According to Veterans Committee chairman, Sen. Bernie Sanders, Gilead's exorbitant price for Sovaldiputs the VA "in the position where they are forced to choose which veterans get treated for their HCV and which do not because of cost...Companies like Gilead are gouging the American consumer and the American taxpayer and ignoring any sort of moral obligation to help very sick people access life-saving medications."

But Sovaldi is just a hint of the drug-cost iceberg that will scuttle U.S. health care.  While CMS reported last spring that spending increases in all areas of health care, including prescription drugs, slowed in 2012, the major exception was spending on innovative specialty drugs.  Even as the consumer price index rose just 12% between 2007 and 2012, during the same period the prices of 73 branded drugs increased by 75%.

David Lazarus at the Los Angeles Times could no longer contain his outrage against pharma.  Last week he wrote that pharma keeps raising its prices "to wring profits from a captive market — the sick...Until the United States joins nearly all other developed countries in preventing prices for prescription meds from reaching unconscionably stratospheric levels, Americans will have to resign themselves to being routinely fleeced at the drugstore counter."
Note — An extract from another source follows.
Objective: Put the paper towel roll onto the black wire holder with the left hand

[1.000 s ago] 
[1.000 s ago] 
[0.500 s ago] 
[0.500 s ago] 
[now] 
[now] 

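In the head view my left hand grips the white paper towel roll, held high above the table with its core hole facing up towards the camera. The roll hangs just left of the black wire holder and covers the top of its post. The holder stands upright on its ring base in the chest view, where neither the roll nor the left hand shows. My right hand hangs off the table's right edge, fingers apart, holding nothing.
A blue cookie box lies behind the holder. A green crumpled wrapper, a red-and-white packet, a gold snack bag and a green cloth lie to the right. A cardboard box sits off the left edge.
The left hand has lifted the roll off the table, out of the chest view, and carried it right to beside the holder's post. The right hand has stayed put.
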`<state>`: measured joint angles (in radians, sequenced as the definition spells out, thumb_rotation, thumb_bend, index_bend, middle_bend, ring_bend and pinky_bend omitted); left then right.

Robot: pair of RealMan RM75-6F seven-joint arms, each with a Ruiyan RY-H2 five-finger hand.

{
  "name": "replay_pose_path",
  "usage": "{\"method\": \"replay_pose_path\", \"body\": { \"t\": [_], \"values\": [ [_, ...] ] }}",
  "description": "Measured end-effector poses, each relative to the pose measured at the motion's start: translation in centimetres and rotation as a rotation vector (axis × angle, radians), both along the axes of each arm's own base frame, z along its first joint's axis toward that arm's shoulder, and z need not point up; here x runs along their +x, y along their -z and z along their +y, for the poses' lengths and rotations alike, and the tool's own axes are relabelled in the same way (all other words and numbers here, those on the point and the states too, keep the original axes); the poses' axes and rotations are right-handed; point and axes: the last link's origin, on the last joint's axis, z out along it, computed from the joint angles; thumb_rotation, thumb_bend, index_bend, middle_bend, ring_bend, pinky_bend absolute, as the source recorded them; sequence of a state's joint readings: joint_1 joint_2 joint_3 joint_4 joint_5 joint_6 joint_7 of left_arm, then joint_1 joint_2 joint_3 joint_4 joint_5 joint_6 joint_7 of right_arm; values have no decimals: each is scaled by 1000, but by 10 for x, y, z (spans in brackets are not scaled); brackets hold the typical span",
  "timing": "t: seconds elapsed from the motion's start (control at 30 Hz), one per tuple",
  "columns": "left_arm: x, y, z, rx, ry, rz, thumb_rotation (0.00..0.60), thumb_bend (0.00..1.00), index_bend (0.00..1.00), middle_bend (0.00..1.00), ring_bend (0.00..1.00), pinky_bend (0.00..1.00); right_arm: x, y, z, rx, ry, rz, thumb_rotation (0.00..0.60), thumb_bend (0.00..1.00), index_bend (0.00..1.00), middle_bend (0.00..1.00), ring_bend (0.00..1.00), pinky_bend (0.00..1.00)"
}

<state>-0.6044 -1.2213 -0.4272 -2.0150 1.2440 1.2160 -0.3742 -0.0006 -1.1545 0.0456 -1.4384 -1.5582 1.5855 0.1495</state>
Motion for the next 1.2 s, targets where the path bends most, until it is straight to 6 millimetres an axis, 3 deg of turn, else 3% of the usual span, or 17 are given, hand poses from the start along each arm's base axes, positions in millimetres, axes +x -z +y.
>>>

So some vitriol seems appropriate.  Then a day or two after last week's blog posting about Viehbacher's firing appeared here, a news story broke that provided another angle on why the Sanofi board may have dumped its CEO.  A former paralegal in Sanofi's contracts department alleges Viehbacher knew about a scheme run by various managers that used consultants Accenture and Deloitte to funnel approximately $34 million in bribes to pharmacy groups and hospitals as a means of increasing the company's diabetes product sales.

Now at this point it's not been determined whether the Sanofi board fired Viehbacher because they recently learned about the alleged bribery scheme.  Frankly, one can make the argument that if such a program did exist, the board probably knew about it all along.  Conversely, if they were late to learn of its existence, it's reasonable to suppose that their board members are worldly enough to know that such corruption is a routine part of the pharma business.  Other pharmas have paid multi-billion dollar fines for multiple, similar infractions, yet their CEOs remained entrenched in their positions.

What's bleakly amusing, nonetheless, is the fact that in a single day, one can go from appearing vitriolic to seeming naive.

It's almost embarrassing, especially for someone who grew up in Chicago where corruption was the routine way of doing business.  But then that's pharma.  The industry can make even its most skeptical observers feel like someone in a film noir who thinks he knows how corrupt the world is, only to find that its leading, most successful operators are more degenerate and crooked than he ever imagined.